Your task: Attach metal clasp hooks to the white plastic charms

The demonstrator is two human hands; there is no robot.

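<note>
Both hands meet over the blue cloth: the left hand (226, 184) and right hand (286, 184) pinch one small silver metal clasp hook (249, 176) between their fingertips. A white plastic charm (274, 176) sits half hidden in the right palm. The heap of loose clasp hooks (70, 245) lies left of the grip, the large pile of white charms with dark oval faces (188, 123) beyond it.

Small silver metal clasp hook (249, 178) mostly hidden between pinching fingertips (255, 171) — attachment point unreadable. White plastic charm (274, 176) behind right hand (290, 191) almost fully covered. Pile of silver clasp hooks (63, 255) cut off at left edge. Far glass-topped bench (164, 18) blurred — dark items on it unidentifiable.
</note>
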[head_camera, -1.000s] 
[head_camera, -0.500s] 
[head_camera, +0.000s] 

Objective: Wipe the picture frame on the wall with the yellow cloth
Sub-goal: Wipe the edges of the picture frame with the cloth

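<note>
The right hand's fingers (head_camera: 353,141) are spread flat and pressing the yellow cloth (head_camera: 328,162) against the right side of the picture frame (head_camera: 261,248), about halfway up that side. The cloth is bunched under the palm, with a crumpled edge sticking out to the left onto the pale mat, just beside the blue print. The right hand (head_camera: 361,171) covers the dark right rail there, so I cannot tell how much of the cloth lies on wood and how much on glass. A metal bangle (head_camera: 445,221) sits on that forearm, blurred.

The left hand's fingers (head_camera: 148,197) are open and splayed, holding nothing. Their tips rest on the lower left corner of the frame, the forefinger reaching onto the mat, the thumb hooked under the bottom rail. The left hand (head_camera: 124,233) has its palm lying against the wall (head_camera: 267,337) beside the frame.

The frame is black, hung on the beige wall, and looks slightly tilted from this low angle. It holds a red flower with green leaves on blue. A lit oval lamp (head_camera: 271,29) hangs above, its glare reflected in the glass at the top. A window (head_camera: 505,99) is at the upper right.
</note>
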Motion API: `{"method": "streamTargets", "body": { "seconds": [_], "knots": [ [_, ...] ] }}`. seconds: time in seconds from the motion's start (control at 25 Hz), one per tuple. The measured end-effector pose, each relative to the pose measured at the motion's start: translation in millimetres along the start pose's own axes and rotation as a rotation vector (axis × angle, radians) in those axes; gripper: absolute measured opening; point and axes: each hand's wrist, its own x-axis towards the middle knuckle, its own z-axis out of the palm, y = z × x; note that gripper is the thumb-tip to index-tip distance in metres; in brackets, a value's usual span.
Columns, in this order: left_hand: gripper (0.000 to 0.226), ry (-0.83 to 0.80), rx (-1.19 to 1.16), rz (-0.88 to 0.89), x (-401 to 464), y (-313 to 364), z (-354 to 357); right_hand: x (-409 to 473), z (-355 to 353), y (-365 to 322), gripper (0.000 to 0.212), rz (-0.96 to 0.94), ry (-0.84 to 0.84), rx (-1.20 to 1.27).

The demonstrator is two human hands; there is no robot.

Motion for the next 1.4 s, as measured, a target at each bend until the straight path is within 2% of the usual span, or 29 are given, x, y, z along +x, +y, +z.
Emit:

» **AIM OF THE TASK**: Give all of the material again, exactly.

» **RESULT OF THIS TASK**:
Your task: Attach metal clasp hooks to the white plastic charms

The demonstrator is two human hands; there is no robot.

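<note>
Both hands meet over the blue cloth: the left hand (226, 184) and right hand (286, 184) pinch one small silver metal clasp hook (249, 176) between their fingertips. A white plastic charm (274, 176) sits half hidden in the right palm. The heap of loose clasp hooks (70, 245) lies left of the grip, the large pile of white charms with dark oval faces (188, 123) beyond it.

Small silver metal clasp hook (249, 178) mostly hidden between pinching fingertips (255, 171) — attachment point unreadable. White plastic charm (274, 176) behind right hand (290, 191) almost fully covered. Pile of silver clasp hooks (63, 255) cut off at left edge. Far glass-topped bench (164, 18) blurred — dark items on it unidentifiable.
</note>
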[head_camera, -1.000s] 
[head_camera, -0.500s] 
[head_camera, +0.000s] 

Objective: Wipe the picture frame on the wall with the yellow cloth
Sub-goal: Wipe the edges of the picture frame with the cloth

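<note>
The right hand's fingers (head_camera: 353,141) are spread flat and pressing the yellow cloth (head_camera: 328,162) against the right side of the picture frame (head_camera: 261,248), about halfway up that side. The cloth is bunched under the palm, with a crumpled edge sticking out to the left onto the pale mat, just beside the blue print. The right hand (head_camera: 361,171) covers the dark right rail there, so I cannot tell how much of the cloth lies on wood and how much on glass. A metal bangle (head_camera: 445,221) sits on that forearm, blurred.

The left hand's fingers (head_camera: 148,197) are open and splayed, holding nothing. Their tips rest on the lower left corner of the frame, the forefinger reaching onto the mat, the thumb hooked under the bottom rail. The left hand (head_camera: 124,233) has its palm lying against the wall (head_camera: 267,337) beside the frame.

The frame is black, hung on the beige wall, and looks slightly tilted from this low angle. It holds a red flower with green leaves on blue. A lit oval lamp (head_camera: 271,29) hangs above, its glare reflected in the glass at the top. A window (head_camera: 505,99) is at the upper right.
</note>
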Motion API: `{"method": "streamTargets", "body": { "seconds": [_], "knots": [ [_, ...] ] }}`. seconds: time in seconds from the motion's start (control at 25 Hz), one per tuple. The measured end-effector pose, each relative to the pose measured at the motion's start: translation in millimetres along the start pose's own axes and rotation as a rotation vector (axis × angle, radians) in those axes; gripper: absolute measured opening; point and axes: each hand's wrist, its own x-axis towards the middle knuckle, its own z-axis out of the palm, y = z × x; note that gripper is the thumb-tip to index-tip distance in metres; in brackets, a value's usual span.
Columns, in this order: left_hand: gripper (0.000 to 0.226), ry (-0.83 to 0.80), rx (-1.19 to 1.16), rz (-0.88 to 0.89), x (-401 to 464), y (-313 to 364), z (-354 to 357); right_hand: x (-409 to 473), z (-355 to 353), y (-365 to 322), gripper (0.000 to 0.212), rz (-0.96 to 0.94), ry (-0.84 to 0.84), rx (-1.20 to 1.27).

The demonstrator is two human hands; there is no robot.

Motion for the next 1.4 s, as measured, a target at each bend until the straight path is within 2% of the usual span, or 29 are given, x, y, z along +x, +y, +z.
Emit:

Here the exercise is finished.